TASK INPUT:
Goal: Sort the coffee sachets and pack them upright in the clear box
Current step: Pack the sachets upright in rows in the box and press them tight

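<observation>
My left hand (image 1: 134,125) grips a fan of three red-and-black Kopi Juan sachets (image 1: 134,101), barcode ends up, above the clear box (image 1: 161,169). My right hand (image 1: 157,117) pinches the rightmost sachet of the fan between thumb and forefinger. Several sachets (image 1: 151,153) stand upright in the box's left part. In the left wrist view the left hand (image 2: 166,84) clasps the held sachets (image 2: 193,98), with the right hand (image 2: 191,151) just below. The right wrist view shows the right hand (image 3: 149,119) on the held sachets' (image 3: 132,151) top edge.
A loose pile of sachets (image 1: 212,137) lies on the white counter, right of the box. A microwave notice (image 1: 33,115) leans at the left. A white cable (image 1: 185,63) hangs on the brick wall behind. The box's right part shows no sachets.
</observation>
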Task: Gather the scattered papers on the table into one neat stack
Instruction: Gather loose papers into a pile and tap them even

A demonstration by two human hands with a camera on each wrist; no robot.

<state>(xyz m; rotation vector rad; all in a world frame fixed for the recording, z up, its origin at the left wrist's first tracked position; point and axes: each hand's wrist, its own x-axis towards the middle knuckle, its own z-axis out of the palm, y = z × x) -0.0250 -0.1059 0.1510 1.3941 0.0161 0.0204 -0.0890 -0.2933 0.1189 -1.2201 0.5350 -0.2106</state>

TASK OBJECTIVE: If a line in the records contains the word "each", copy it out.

ANSWER FOR THE TASK:
A demonstration by two human hands with a camera on each wrist; no robot.
<state>(xyz m; rotation vector rad; all in a world frame fixed for the recording, z up, its origin at the left wrist's first tracked position; point and axes: each hand's wrist, its own x-axis towards the middle knuckle, its own z-axis out of the palm, y = z × x) -0.0250 -0.1059 0.1510 1.3941 0.0161 0.0204 -0.0890 -0.2933 0.1189 -1.2201 0.5350 -0.2106</state>

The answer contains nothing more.